= Chicago Festival Ballet =

American ballet company

Chicago Festival Ballet is a professional ballet company performing a repertoire of classical, romantic and neoclassical works in venues around the United States. Chicago Festival Ballet is also known as Von Heidecke's Chicago Festival Ballet. Chicago Festival Ballet's sister organization and educational arm is the Von Heidecke School of Ballet.

== History ==
In 1989, choreographer Kenneth von Heidecke founded Chicago Festival Ballet as a not-for-profit ballet company with a grant from the Chicago Artists' Coalition. The company received further support and notoriety from prima ballerina Maria Tallchief, who was named Chicago Festival Ballet's artistic advisor.

== Today ==
Currently, Chicago Festival Ballet consists of professional dancers from the United States, South America and Cuba, with Maria Tallchief continuing as artistic advisor and Kenneth von Heidecke as artistic director. The organization is supported by the Illinois Arts Council.
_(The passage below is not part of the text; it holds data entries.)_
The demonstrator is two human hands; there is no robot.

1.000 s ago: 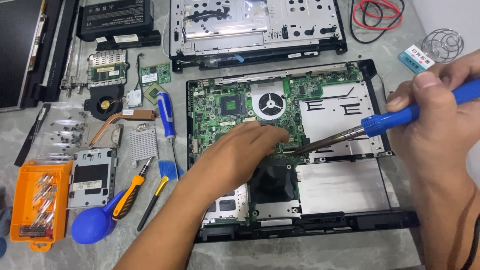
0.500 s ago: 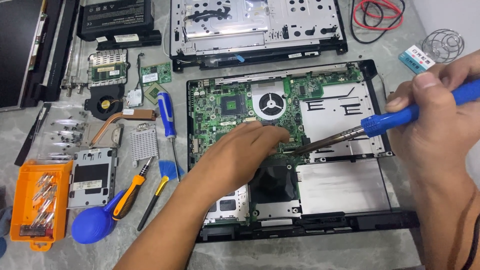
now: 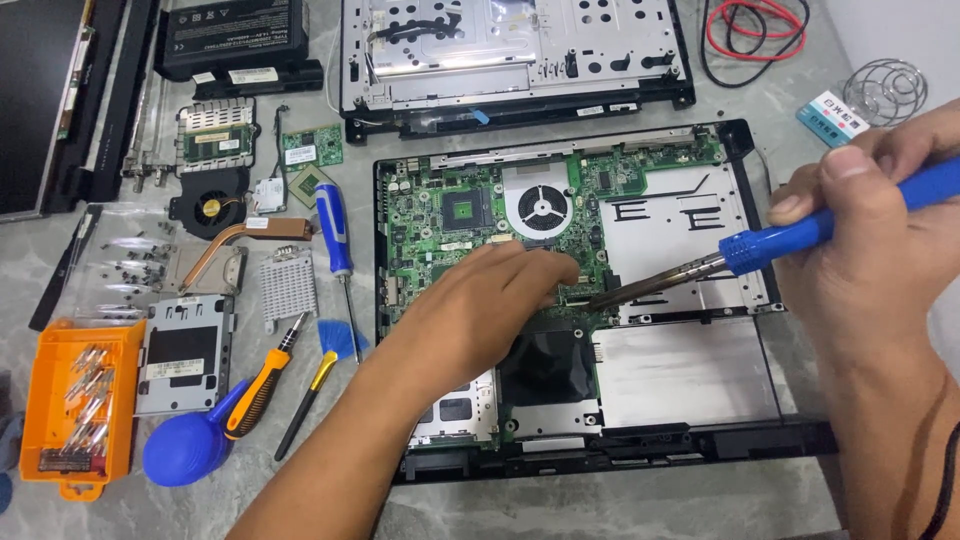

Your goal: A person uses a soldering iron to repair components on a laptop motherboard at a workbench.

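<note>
Electronics repair bench, likely a small workshop: grey marble-look worktop (image 3: 620, 505) covered in laptop parts. An opened laptop base with green motherboard (image 3: 450, 215) sits mid-bench, a stripped chassis (image 3: 515, 60) at the far edge, a battery pack (image 3: 232, 30) and screen panel (image 3: 40, 100) toward the far left corner. Orange bit case (image 3: 75, 405), screwdrivers (image 3: 335, 240), blue dust blower (image 3: 185, 450), loose fan (image 3: 208, 205) along the left side.

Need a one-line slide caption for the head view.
Right hand brings soldering iron to laptop motherboard; left hand rests on the board.
</note>
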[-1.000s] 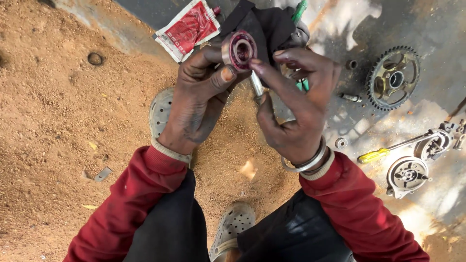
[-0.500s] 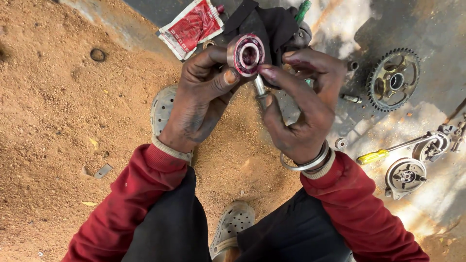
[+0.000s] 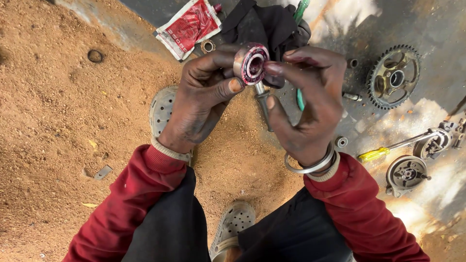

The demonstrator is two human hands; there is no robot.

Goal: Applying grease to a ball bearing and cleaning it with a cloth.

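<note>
My left hand (image 3: 201, 99) grips a round metal bearing (image 3: 250, 63) smeared with red grease, its face turned toward me. My right hand (image 3: 306, 97) touches the bearing's right edge with a fingertip, and a thin metal tool (image 3: 264, 104) runs down from between the two hands. Both hands are dark with grease. Red sleeves cover both arms, and a metal bangle (image 3: 310, 167) sits on my right wrist.
A red grease sachet (image 3: 189, 26) and a black cloth (image 3: 269, 22) lie beyond the hands. A toothed sprocket (image 3: 393, 77), a yellow-handled screwdriver (image 3: 388, 148), a round hub part (image 3: 407, 174) and small rings lie on the metal sheet at right. Sandy ground spreads left; grey clogs (image 3: 162, 109) are on my feet.
The bearing has turned in my left hand, and my right fingers have shifted across its face to its right edge. Both hands stay in the same spot.
</note>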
Annual traditions include the company's production of Tchaikovsky's The Nutcracker in multiple theaters in Chicago, including the Rialto Square Theatre, Harris Theater in Millennium Park, and the McAninch Arts Center at College of DuPage. Springtime brings the company's presentation of Prokofiev's Cinderella. Each year, the company takes both productions on tour to different cities throughout the United States.

== School of Ballet ==
Sister to the Chicago Festival Ballet Company is the Von Heidecke School of Ballet, with a studio in Naperville. Under the direction of von Heidecke, the school provides professional instruction in the Russian Vaganova method and Balanchine method, with curriculum designed for students wishing to pursue a professional career in dance. In 2000, the school was named one of the top four ballet schools in the Chicago metro area by Dance Spirit Magazine.